Per citarne una scoprii che se volevo dati sull’Europa era più semplice scaricarli sui server in Usa, nazione che impone che tutti i dati e il software prodotto dalla PA siano di pubblico dominio. Cercavo negli archivi per trovare qualche dato, per la maggior parte raccolto per questioni militari, perché ero sicuro che fosse riusabile. Quando conobbi OpenStreetMap me ne innamorai: progetto aperto di raccolta di dati geografici nato nella comunità hacker. Ero un bimbo in un negozio di caramelle.
Ce ne spiega pregi e difetti?
Possono essere diversi, ma i contro spariscono se il livello di precisione è sufficiente e il numero di persone che partecipano alla raccolta dei dati è alto. Nell’articolo “La cattedrale e il bazaar” di Eric Raymond si enuncia la legge di Linus (Torvald): “Dato un numero sufficiente di occhi, tutti i bachi vengono a galla”. Per questo , fra i progetti di mapping collaborativo, almeno per creare una cartografia di base, preferisco OpenStreetMap a cui, oggi, collaborano oltre 2milioni di persone.
Cosa dovrebbe scegliere un’istituzione?
Un’istituzione pubblica dovrebbe cominciare a rendere disponibili i propri dati e, ancora meglio, le proprie mappe. Questo spingerebbe i vari progetti di mappe online a impegnarsi per integrarli.
Quando non si hanno dati o mappe, invece, occorre ragionare sui termini d’utilizzo. L’efficienza di Google Maps non è tanto nei contenuti, ma nel servizio di geocoder, che, a partire da una toponimo come un numero civico, restituisce le coordinate e la relativa mappa. Usando le tecnologie di Google, gestisce al meglio disambiguazioni del testo. Ma questo non esclude errori a volte dovuti semplicemente al mancato aggiornamento dei dati.
Questo non avviene per OSM?
OpenStreetMap si presenta più apertoe neutrale. Ciò permette ad esempio il fiorire di applicazioni innovative per web o per mobile. Maposmatic.org ad esempio permette a chiunque di costruire una mappa corredata di uno stradario. Gli esempi sono tanti. Sono dell’idea che qualsiasi cosa vada imparata e capita. Quando si capisce il valore sociale di OpenStreetMap si comincia a sorprendersi, ci si innamora e si comincia a contribuire.

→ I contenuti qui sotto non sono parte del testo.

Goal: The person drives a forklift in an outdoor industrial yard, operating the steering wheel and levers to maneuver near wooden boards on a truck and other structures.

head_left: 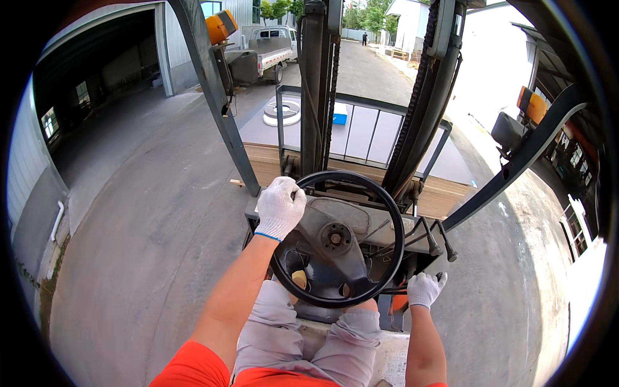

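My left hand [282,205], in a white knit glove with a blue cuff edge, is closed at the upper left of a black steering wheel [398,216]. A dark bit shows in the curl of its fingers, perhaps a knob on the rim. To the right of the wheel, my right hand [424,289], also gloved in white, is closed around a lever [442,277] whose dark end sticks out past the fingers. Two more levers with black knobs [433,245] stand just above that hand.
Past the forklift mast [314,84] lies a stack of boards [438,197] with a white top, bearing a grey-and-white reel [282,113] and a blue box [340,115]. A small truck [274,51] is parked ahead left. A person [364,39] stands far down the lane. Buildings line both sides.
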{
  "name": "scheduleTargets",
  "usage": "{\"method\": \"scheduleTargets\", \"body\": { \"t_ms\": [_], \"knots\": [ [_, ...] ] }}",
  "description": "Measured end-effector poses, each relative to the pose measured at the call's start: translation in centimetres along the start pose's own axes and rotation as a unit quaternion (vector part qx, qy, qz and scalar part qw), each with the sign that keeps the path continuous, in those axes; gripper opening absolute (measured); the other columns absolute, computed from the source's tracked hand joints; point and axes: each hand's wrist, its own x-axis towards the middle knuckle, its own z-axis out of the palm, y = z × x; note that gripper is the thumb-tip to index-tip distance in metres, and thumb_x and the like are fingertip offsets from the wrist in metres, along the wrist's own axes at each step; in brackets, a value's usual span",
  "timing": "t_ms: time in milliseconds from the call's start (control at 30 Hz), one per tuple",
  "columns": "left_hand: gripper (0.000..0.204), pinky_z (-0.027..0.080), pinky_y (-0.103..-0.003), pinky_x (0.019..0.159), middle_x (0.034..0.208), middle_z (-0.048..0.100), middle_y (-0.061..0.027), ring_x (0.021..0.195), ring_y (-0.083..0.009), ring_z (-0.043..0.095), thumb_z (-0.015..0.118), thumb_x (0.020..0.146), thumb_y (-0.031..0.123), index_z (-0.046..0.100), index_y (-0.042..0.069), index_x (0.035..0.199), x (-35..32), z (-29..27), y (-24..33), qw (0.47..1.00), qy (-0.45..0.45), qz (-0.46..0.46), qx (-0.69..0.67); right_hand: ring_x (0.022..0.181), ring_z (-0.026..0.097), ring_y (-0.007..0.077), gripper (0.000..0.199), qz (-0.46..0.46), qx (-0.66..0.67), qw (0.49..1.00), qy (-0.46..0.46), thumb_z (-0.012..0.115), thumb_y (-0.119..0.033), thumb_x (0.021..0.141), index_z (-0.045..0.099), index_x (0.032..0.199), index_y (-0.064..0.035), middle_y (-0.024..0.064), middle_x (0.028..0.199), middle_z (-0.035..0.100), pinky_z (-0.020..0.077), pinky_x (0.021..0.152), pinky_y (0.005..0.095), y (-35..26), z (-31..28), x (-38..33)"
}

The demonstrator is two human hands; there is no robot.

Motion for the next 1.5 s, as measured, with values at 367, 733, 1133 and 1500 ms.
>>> {"method": "scheduleTargets", "body": {
  "t_ms": [367,733,1133,1500],
  "knots": [
    [0.014,0.056,-0.051,0.095,0.107,0.075,-0.0133,0.107,-0.0385,0.073,0.080,0.079,0.005,0.068,0.007,0.085,-3.7,-0.6,-4.4,0.996,0.013,0.084,-0.003,0.083,0.072,0.0318,0.027,0.019,0.008,1.000,0.001,0.069,-0.027,0.090,0.075,0.073,-0.0077,0.0154,0.077,0.075,0.0290,0.129,0.0600,-4.1,2.8,5.3],
    [0.017,0.058,-0.051,0.090,0.107,0.074,-0.0159,0.098,-0.0402,0.072,0.079,0.078,0.002,0.068,0.006,0.089,-5.6,1.2,-0.3,0.981,-0.111,0.102,-0.124,0.104,0.071,0.0338,0.026,-0.196,0.258,0.941,0.098,0.083,-0.021,0.084,0.074,0.105,-0.0089,0.0094,0.103,0.077,0.0493,0.108,0.0537,-6.7,-1.6,12.4],
    [0.020,0.059,-0.051,0.089,0.103,0.074,-0.0143,0.092,-0.0394,0.071,0.080,0.076,0.002,0.067,0.007,0.090,-0.9,9.4,-1.0,0.980,-0.100,0.114,-0.132,0.140,0.058,0.0354,0.039,0.031,0.088,0.996,-0.014,0.073,-0.034,0.090,0.078,0.108,0.0005,0.0200,0.121,0.078,0.0339,0.120,0.0609,-8.7,0.4,28.8],
    [0.019,0.058,-0.048,0.081,0.100,0.073,-0.0144,0.088,-0.0381,0.071,0.079,0.076,0.001,0.065,0.007,0.088,8.8,22.1,-6.5,0.978,-0.107,0.100,-0.148,0.141,0.054,0.0372,0.046,-0.032,0.028,0.998,-0.051,0.072,-0.034,0.077,0.083,0.094,0.0072,0.0217,0.111,0.080,0.0274,0.126,0.0554,-10.7,9.5,41.8]
  ]
}}
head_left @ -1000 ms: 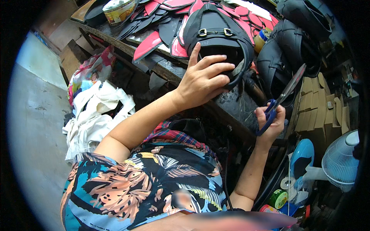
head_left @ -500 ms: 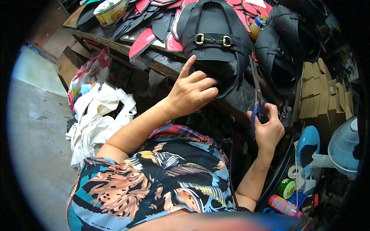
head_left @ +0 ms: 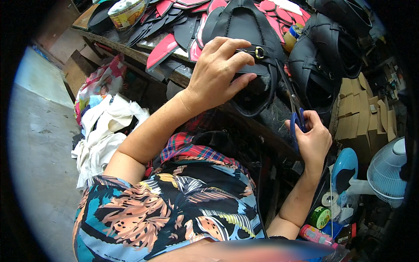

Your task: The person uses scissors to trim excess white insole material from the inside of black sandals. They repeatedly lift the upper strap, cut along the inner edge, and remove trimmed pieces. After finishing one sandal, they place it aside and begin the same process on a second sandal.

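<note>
A black loafer shoe [head_left: 245, 27] with a strap and a gold-coloured metal buckle [head_left: 259, 53] lies on the workbench, its opening toward me. My left hand [head_left: 218, 72] is over the left part of the strap, fingers curved and apart, with nothing visible between them; it hides half of the buckle. Whether the fingertips touch the leather I cannot tell. My right hand [head_left: 315, 142] grips blue-handled scissors [head_left: 291, 93], fingers in the loops. Their long blades point up along the shoe's right edge, close beside it.
Pink and black cut pieces [head_left: 162, 51] cover the bench around a tub [head_left: 126, 14]. More black shoes [head_left: 312, 61] and a yellowish jar [head_left: 291, 37] stand right. Folded cardboard [head_left: 355, 109], a white fan [head_left: 387, 169] and a tape roll [head_left: 321, 217] are further right. White cloth [head_left: 102, 135] is piled left.
My left hand has risen from the shoe's lower left edge to over the strap, and its pointing finger has bent. My right hand with the scissors has shifted slightly right.
</note>
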Demonstrator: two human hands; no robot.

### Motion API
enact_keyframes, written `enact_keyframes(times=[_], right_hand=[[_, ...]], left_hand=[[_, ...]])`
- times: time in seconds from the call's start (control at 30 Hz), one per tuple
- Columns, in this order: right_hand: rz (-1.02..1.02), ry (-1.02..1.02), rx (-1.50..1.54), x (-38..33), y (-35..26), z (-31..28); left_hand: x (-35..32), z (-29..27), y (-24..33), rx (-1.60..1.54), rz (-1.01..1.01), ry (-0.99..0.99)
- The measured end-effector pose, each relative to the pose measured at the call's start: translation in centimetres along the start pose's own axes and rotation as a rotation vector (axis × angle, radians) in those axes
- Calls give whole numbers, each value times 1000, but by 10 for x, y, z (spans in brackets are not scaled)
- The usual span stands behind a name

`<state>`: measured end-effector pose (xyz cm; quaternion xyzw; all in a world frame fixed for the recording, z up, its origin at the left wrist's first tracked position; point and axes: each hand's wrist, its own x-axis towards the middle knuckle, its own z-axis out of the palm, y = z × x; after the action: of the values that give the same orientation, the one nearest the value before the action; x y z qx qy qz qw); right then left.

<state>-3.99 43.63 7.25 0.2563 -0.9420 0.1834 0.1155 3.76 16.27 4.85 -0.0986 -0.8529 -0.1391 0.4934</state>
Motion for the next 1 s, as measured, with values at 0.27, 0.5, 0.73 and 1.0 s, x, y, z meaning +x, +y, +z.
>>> enact_keyframes(times=[0.27,0.5,0.73,1.0], right_hand=[[-130,122,24,9,-1,15],[13,-79,196,22,7,4],[-12,-94,130,32,-2,-7],[-23,-155,332,46,17,-13]], left_hand=[[-10,13,-5,0,-33,-24],[-13,16,-7,-33,-55,-17],[-15,19,-7,-60,-64,-4],[-18,20,-8,-68,-49,-10]])
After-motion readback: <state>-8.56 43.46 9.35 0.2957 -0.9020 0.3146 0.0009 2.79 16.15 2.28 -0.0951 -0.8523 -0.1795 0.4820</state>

Il collaborative mapping può essere un business?
Ci sono diverse Pmi che ne hanno capito il vantaggio. Mi capita sempre più spesso di vedere infografiche o volantini che usano OpenStreetMap. Ci sono poi diversi progetti sia di ricerca che di startup che hanno cominciato ad usare OpenStreetMap. Non mancano, infine, le PA che stanno vedendo in questa piattaforma non solo un ottimo strumento per avere mappe aggiornante, ma anche un sistema per comunicare con il territorio. Il Piemonte Visual Contest organizzato dal Consiglio Regionale del Piemonte si è concentrato su questo: stimolare il riuso di OpenStreetMap. Dopo Pasqua saranno noti i risultati. Certo, negli Stati Uniti ci sono realtà come Mapbox o CartoDB che invece ne stanno facendo un largo uso e ne hanno trovato una ottima soluzione per i loro mercati. È ancora un percorso lungo, ma si stanno vedendo risultati.